# Toshiba-DVD-Player: Tonspur hängt nach bei SVCDs



## the_great_rawuza (26. Januar 2004)

Hi Leutz!

Hoff ich hab das richtige Forum erwischt.

Hab ein Problem mit meinem Toshiba DVD- Player SD 330E!

Ein Freund von mir dreht öfters mal einen Film - so zum Spaß eben -  und brennt ihn dann auf SVCD. Jetzt hab ich das Problem, dass die Tonspur um fast eine Sekunde nachhängt. (also Ton und Bild sind verschoben).
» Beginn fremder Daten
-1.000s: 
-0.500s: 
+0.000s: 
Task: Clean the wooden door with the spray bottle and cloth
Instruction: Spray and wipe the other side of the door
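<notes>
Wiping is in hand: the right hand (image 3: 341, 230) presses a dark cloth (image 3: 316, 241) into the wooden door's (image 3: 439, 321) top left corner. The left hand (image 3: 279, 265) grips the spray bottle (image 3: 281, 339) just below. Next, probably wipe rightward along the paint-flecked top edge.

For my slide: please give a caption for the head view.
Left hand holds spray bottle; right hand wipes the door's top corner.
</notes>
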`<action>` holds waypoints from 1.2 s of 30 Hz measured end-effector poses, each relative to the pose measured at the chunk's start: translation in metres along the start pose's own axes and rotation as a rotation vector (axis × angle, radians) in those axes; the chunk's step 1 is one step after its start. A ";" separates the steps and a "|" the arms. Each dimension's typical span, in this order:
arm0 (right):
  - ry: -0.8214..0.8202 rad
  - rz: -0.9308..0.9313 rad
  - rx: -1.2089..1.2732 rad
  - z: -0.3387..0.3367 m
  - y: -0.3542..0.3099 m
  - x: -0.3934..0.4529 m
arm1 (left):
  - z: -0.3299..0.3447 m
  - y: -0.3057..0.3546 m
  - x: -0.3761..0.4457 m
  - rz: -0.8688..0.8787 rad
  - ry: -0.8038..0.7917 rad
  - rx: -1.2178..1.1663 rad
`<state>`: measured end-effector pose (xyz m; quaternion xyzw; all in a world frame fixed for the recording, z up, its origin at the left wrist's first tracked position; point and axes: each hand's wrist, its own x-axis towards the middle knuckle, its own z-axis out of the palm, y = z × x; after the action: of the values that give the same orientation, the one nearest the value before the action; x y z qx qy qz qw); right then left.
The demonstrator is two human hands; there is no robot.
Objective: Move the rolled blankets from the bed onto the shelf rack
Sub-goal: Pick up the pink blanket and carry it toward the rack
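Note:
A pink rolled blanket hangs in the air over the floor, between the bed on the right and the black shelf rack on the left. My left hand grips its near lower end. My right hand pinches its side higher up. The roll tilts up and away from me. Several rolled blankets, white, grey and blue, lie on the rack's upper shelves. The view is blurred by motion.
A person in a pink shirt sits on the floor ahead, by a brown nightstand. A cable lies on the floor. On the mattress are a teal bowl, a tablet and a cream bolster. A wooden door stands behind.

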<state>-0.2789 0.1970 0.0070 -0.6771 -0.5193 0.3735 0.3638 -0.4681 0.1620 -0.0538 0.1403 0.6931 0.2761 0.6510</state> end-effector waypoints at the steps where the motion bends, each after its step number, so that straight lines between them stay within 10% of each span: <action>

Das ist ziemlich nervend, vor allem wenn viel gesprochen wird. 
Ich habs anschließend bei meinen Freunden probiert, und zwar auf einem Philips 737, auf einem Thomson und einem billigen DivX-Player von Centrum. 
Überall waren Ton und Bild synchron (bei allen Filmen - ingesamt sinds 8), nur bei meinem teuren Markenplayer nicht.

DVDs hauen hin, aber nur bei allen SVCDs stimmts nicht überein. Liegt das vielleicht an irgendwelchen Einstellungen am Player oder hat er einen Defekt?
Das Gerät ist übrigends neu, hat 5 Jahre  Garantie und hat 170 Euro gekostet.

Gruß

RAWUZA


----------